To be honest, I think the elephant in the room when it comes to neural networks is GPU support. I cannot really see a Fortran implementation being competitive unless it is comparable in speed to something like cuDNN? Or maybe you can interface to it via Fortran?
You’re right, I forgot about that important detail. And writing or re-using GPU kernels is at least feasible. I’m coming from the position that if there’s need and desire, an open source Fortran framework a-la Tensorflow is not only not insane, but a good idea. We could easily have it in 3-5 years if more Fortran programmers began to incorporate machine learning in their daily work.
The way I understand it a Fortran NN library supporting GPU’s would simply provide an interface to specialized hardware primitives like cuDNN, the Intel® oneAPI Deep Neural Network Library, or AMD’s ROCm and not necessarily re-implement the algorithms itself.
From the cuDNN page:
Deep learning researchers and framework developers worldwide rely on cuDNN for high-performance GPU acceleration. It allows them to focus on training neural networks and developing software applications rather than spending time on low-level GPU performance tuning. cuDNN accelerates widely used deep learning frameworks, including Caffe2, Chainer, Keras, MATLAB, MxNet, PaddlePaddle, PyTorch, and TensorFlow.

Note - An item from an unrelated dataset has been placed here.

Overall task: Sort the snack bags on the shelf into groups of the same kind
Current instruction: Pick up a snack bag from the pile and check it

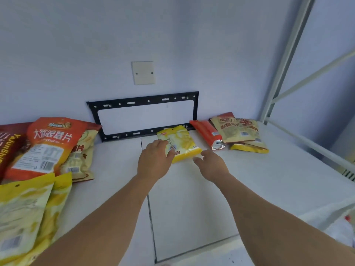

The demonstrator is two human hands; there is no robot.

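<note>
My left hand (153, 158) grips the yellow bag (181, 144); my right hand (213, 164) hovers open beside it. An orange bag (49, 144) reads "Potato"; white shelf (192, 208).

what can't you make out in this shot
Head view only:
- Yellow bag: left part of its print hidden by the left hand.
- Dark red bag: cut off by the left edge.
- Yellow bag in the right pile: mostly covered by the beige bags.
- Small print: blurred.
</note>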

If you look at PyTorch (pytorch.org) they support 4 different compute platforms:
With Fortran you would just need to put the code calling the accelerator primitives into different submodules. If you swap from one backend to second one, you just need to relink your application.
You are right but that is mostly necessary for training. But I could perfectly imagine training a network in a Python script but calling the trained network from Fortran even on a cluster without any GPU in the computational nodes present. Of course that depends on what exactly one wants to do.
With one vendor offloading simple, standard conformant
do concurrent constructs to the GPU automatically (see this post), Fortran may be the way to write long-lived code for machine learning. It’s worked well for high-performance mathematical libraries in the past.
If large system contracts (LANL, NERSC, ORNL, …) required that compiler vendors support offload of DO CONCURRENT to accelerator hardware, then a lot more vendors would provide that option. Conceptually it is not that hard for a compiler that already supports offload via OpenMP or OpenACC directives.